_Task to carry out_.
A full and exact copy of the listing that follows is needed.

_Data_.
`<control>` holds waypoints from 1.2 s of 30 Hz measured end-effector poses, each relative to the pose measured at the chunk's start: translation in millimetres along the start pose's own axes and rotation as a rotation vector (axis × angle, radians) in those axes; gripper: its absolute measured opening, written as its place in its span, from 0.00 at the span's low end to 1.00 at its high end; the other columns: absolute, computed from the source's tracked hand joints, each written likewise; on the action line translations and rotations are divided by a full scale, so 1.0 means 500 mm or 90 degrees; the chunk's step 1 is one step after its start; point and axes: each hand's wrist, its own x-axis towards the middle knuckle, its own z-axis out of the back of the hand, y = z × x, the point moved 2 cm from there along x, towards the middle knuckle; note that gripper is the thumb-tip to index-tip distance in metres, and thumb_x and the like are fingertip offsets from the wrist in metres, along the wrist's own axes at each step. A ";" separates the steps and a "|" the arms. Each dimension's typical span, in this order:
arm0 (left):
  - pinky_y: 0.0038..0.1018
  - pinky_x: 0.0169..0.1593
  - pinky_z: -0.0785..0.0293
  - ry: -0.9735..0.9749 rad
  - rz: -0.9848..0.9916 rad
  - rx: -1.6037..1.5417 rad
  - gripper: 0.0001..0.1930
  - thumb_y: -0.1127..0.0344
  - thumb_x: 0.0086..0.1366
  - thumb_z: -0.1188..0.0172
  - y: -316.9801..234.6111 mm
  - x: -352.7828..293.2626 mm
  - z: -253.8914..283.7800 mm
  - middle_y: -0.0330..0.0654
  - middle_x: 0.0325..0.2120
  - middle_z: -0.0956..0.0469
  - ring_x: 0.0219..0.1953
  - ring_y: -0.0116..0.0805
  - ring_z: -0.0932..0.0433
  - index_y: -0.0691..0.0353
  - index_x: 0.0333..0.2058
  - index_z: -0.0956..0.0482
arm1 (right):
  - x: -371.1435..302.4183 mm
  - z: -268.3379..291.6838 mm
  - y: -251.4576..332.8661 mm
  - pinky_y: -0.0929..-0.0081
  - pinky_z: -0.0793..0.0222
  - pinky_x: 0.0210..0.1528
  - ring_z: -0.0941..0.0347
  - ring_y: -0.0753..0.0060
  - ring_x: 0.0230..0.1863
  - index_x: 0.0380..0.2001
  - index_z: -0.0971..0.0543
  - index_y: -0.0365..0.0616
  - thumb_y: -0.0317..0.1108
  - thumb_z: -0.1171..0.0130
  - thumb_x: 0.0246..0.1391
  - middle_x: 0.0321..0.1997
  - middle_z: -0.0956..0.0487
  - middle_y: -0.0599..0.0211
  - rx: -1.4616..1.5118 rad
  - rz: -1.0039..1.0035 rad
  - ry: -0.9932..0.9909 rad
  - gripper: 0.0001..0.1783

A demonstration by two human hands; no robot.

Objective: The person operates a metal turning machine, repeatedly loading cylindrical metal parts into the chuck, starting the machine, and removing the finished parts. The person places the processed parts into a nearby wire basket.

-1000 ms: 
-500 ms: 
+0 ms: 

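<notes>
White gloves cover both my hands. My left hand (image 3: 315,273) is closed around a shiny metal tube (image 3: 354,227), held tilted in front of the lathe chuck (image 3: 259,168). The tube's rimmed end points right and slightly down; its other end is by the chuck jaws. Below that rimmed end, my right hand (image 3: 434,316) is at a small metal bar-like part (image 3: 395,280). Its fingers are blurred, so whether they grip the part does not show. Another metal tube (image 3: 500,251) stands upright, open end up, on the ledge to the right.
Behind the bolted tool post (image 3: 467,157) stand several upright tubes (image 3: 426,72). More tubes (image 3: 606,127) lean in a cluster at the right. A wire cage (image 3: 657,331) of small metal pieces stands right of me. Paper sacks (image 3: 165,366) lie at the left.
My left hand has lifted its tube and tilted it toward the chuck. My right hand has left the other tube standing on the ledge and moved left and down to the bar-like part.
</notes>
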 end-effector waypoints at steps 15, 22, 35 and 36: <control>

_Answer for the task_.
`<control>` holds waypoints from 1.2 s of 30 Hz measured end-effector poses, each relative to the pose measured at the chunk's start: translation in millimetres along the start pose's own axes and rotation as a rotation vector (axis × angle, radians) in those axes; gripper: its absolute measured opening, written as its place in its span, from 0.00 at the span's low end to 1.00 at its high end; the other columns: absolute, computed from the source's tracked hand joints, each written likewise; on the action line translations and rotations are divided by a full scale, so 1.0 means 500 mm or 90 degrees; the chunk's step 1 is one step after its start; point and axes: each hand's wrist, its own x-axis towards the middle knuckle, its own z-axis out of the back of the hand, y = z × x, the point moved 2 cm from there along x, towards the middle knuckle; note that gripper is the thumb-tip to index-tip distance in metres, and thumb_x and the like are fingertip offsets from the wrist in metres, along the wrist's own axes at each step. A ";" separates the steps and a "|" the arms. Each dimension's typical span, in this order:
arm0 (left):
  - pinky_y: 0.0038..0.1018
  - pinky_x: 0.0169..0.1593
  - pinky_z: -0.0785..0.0293
  - ry: -0.9735..0.9749 rad
  - rz: -0.9848..0.9916 rad
  - rx: -1.6037..1.5417 rad
  - gripper: 0.0001..0.1930
  - thumb_y: -0.1127..0.0344
  - thumb_x: 0.0086..0.1366
  - thumb_z: -0.1188..0.0172
  - y: -316.9801..234.6111 mm
  - x: -352.7828..293.2626 mm
  - z: -253.8914..283.7800 mm
  - middle_y: -0.0330..0.0654
  - middle_x: 0.0325..0.2120
  - middle_z: -0.0956..0.0469
  - ring_x: 0.0219..0.1953
  - ring_y: -0.0116..0.0805
  - ring_z: -0.0932..0.0433
  - index_y: -0.0691..0.0353
  - index_x: 0.0333..0.2058
  - index_z: -0.0956..0.0482
arm1 (right):
  - x: -371.1435..302.4183 mm
  - z: -268.3379..291.6838 mm
  - y: -251.4576..332.8661 mm
  - pinky_y: -0.0929..-0.0081
  - pinky_z: -0.0793..0.0222
  - pinky_x: 0.0210..0.1528
  - ring_z: -0.0941..0.0347
  - ring_y: -0.0753..0.0060
  - ring_x: 0.0230..0.1863
  - index_x: 0.0380..0.2001
  - index_z: -0.0971..0.0543
  - index_y: -0.0365..0.0616
  - thumb_y: -0.0317..0.1108
  - thumb_z: -0.1171..0.0130
  - thumb_x: 0.0246..0.1391
  - middle_x: 0.0321..0.1997
  - middle_z: -0.0956..0.0487
  - middle_y: -0.0599..0.0211
  - rx: -1.4616..1.5118 rad
  - rz: -1.0039..1.0035 rad
  - ry: -0.9932..0.9909 rad
  - gripper: 0.0001..0.1783

A demonstration by two human hands; no robot.

Objective: The person operates a metal turning machine, repeatedly loading cylindrical metal parts into the chuck, starting the machine, and removing the finished parts. The person places the processed parts into a nearby wire basket.

-1000 ms: 
-500 ms: 
+0 ms: 

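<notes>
White gloves cover both my hands. My left hand (image 3: 315,273) is closed around a shiny metal tube (image 3: 354,227), held tilted in front of the lathe chuck (image 3: 259,168). The tube's rimmed end points right and slightly down; its other end is by the chuck jaws. Below that rimmed end, my right hand (image 3: 434,316) is at a small metal bar-like part (image 3: 395,280). Its fingers are blurred, so whether they grip the part does not show. Another metal tube (image 3: 500,251) stands upright, open end up, on the ledge to the right.
Behind the bolted tool post (image 3: 467,157) stand several upright tubes (image 3: 426,72). More tubes (image 3: 606,127) lean in a cluster at the right. A wire cage (image 3: 657,331) of small metal pieces stands right of me. Paper sacks (image 3: 165,366) lie at the left.
My left hand has lifted its tube and tilted it toward the chuck. My right hand has left the other tube standing on the ledge and moved left and down to the bar-like part.
</notes>
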 end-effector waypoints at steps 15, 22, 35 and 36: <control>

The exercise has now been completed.